An awful lot of worrying was done in the fifties about whether people were able to love or not-I venture to say, much of it by young women in behalf of the young men who didn’t particularly want them to wash their socks and cook their meals and bear their children and then tend them for the rest of their natural days. “But aren’t you capable of loving anyone? Can’t you think of anyone but yourself?” when translated from desperate fifties-feminese into plain English, generally meant “I want to get married and I want you to get married to.”
Now I am sure that many of the young women of that period who set themselves up as specialists in loving hadn’t a very clear idea of how strong a charge their emotions got from the instinct for survival-or how much those emotions arose out of the yearning to own and be owned, rather than from a reservoir of pure and selfless love that was the special property of themselves and their gender. After all, how lovable are men? Particularly men “unable to love”? No, there was more to all that talk about “commitment” and “permanent relationships” than many young women (and their chosen mates) were able to talk about or able at that time fully to understand: the more was the fact of female dependence, defenselessness, and vulnerability.

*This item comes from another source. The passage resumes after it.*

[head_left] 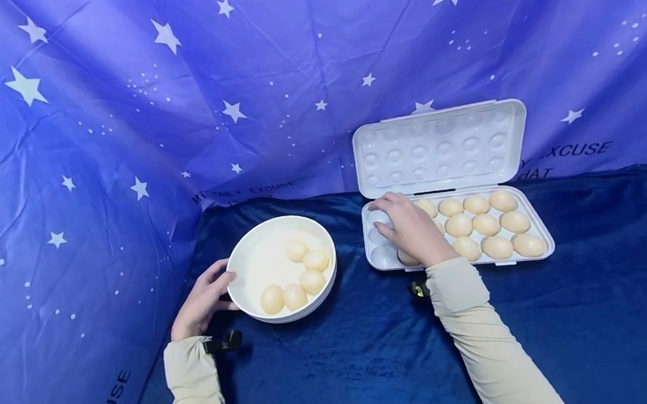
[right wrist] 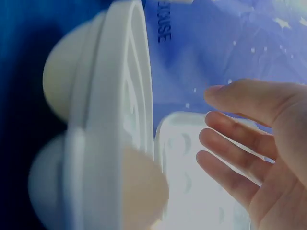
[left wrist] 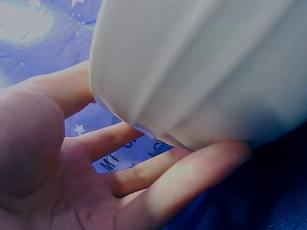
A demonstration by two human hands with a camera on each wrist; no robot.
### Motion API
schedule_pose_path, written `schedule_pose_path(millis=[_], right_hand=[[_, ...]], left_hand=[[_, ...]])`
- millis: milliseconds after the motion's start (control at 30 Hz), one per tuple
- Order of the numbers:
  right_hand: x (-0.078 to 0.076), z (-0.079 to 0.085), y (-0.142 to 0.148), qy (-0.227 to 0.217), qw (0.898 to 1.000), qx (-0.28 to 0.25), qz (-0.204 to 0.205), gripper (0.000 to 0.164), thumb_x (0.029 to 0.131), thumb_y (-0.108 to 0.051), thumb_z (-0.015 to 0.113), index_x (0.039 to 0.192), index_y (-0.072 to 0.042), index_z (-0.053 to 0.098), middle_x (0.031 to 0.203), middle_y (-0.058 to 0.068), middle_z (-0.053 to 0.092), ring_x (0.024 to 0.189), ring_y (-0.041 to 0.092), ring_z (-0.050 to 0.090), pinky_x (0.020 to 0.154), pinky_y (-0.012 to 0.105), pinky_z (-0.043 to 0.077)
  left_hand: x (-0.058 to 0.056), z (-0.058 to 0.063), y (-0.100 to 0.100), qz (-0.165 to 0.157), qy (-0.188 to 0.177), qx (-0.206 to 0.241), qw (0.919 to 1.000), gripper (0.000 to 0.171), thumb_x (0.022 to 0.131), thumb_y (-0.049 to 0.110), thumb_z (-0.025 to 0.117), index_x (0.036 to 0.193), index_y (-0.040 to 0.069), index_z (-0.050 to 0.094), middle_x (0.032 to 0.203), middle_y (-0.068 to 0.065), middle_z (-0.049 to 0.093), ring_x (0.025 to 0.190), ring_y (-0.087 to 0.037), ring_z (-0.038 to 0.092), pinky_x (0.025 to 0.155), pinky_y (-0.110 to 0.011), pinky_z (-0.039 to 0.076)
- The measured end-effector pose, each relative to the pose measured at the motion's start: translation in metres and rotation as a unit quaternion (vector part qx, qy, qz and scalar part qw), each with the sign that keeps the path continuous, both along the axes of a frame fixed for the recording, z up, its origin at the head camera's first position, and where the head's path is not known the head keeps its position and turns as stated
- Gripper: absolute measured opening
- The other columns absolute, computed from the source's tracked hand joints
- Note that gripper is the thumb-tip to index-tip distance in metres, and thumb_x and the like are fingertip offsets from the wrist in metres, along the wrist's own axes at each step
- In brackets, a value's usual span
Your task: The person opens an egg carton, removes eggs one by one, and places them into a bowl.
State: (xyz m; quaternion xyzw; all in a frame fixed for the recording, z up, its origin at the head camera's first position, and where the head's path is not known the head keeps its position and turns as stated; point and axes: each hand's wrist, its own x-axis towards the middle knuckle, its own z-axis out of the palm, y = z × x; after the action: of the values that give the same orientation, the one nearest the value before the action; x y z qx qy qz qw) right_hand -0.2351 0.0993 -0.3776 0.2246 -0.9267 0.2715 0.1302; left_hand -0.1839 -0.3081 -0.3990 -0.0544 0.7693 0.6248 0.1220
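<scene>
My left hand [head_left: 202,300] holds a white bowl [head_left: 259,251] by its left side, thumb at the rim and fingers around the outer wall. The left wrist view shows fingers under the ribbed bowl wall [left wrist: 168,62]. Several pale brown eggs [head_left: 312,281] lie along the bowl's right and near sides. My right hand [head_left: 417,229] is over the left part of an opened white egg carton [head_left: 543,235]. In the right wrist view its fingers are spread with nothing between them, beside the carton's edge [right wrist: 108,96]. Carton eggs [head_left: 497,247] fill the columns at right; bare cups show at far left.
The carton's dimpled lid [head_left: 445,148] stands raised behind it, against a blue star-patterned cloth [head_left: 289,52]. Dark blue fabric [head_left: 341,353] covers the table. Small black devices are strapped at both wrists.
</scene>
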Motion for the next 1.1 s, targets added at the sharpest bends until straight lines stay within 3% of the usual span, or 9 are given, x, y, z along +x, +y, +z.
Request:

This hard fact of life was of course experienced and dealt with by women in accordance with personal endowments of intelligence and sanity and character. One imagines that there were brave and genuinely self-sacrificing decisions made by women who refused to accede to those profoundest of self-delusions, the ones that come cloaked in the guise of love; likewise, there was much misery in store for those who were never able to surrender their romantic illusions about the arrangement they had made in behalf of their helplessness, until they reached the lawyer’s office, and he threw their way that buoy known as alimony. It has been said that those ferocious alimony battles that have raged in the courtrooms of this country during the last few decades, the way religious wars raged throughout Europe in the seventeenth century, were really “symbolic” in nature. My guess is that rather than serving as a symbol around which to organize other grievances and heartaches, the alimony battle frequently tended to clarify what was generally obscured by the metaphors with which marital arrangements were camouflaged by the partners themselves. The extent of the panic and rage aroused by the issue of alimony, the ferocity displayed by people who were otherwise sane and civilized enough, testifies, I think, to the shocking-and humiliating-realization that came to couples in the courtroom about the fundamental role that each may actually have played in the other’s life. “So, it has descended to this,” the enraged contestants might say, glaring in hatred at one another-but even that was only an attempt to continue to hide from the most humiliating fact of all: that it really was this, all along.